Darmstadter saluted.
“Sir, I’m looking for the 402nd Composite Wing.”
“You’ve found it, Lieutenant,” the Navy flyer with the DFC said. He offered his hand. “I’m Commander Bitter.”
“How do you do, Sir,” Darmstadter said.
“You must be Darmstadter,” the lieutenant commander said.
“Yes, Sir,” Darmstadter said. He handed over a Certified True Copy of the teletype message from Eighth Air Force.

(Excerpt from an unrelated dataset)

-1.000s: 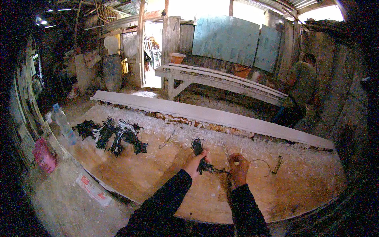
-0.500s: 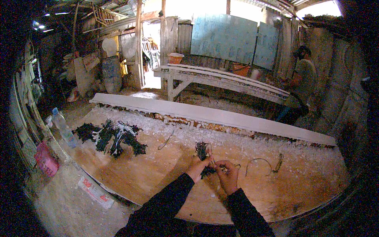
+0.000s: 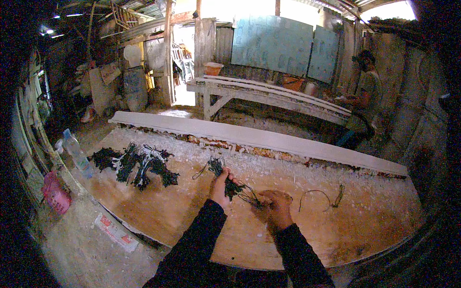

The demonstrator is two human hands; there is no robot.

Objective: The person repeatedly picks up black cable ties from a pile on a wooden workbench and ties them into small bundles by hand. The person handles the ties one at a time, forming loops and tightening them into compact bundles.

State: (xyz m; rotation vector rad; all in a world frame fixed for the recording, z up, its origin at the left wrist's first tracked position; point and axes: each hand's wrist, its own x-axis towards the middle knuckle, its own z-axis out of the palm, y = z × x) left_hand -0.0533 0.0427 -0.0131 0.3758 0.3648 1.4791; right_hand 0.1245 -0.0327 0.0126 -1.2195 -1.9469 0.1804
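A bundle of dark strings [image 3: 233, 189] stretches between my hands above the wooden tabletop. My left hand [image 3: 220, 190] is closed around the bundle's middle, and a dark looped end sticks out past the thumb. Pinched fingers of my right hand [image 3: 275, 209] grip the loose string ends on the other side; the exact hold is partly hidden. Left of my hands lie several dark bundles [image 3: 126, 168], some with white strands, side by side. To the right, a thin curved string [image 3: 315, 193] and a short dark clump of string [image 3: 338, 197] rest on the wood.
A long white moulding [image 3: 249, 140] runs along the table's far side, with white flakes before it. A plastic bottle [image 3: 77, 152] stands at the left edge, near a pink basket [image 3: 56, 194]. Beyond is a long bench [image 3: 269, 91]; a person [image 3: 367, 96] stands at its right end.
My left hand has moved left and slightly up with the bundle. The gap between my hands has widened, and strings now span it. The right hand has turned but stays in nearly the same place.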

The door opened and a tall Air Corps officer, a major, the one Darmstadter had seen climb out of the B-25, entered the Quonset hut. For the first time, Darmstadter got a good look at his leather A-2 jacket. There was a Chinese flag and what was apparently some kind of a message in Chinese characters painted on the back.
“What the hell are you doing flying in that shit?” one of the other Navy flyers said. He was the oldest of the three, a ruddy-faced middle-aged man.
“Oh, ye of little faith!” the Air Corps major said, then turned to Darmstadter. “You must be Darmstadter.”
“Yes, Sir,” Darmstadter said.
“I could tell because you looked confused,” the major said. “And like the kind of guy who would dump a C-45.” He paused a moment. “You’re in good company, Lieutenant. Commander Bitter also dumped one, didn’t you, Commander?”
The middle-aged Navy flyer laughed.
“Goddamn, I’d forgotten about that,” he said. “He did, didn’t he?”
“Presumably,” Commander Bitter said, his voice revealing that he was a little annoyed at the reference to a dumped C-45, “you’re going to explain what this is all about?”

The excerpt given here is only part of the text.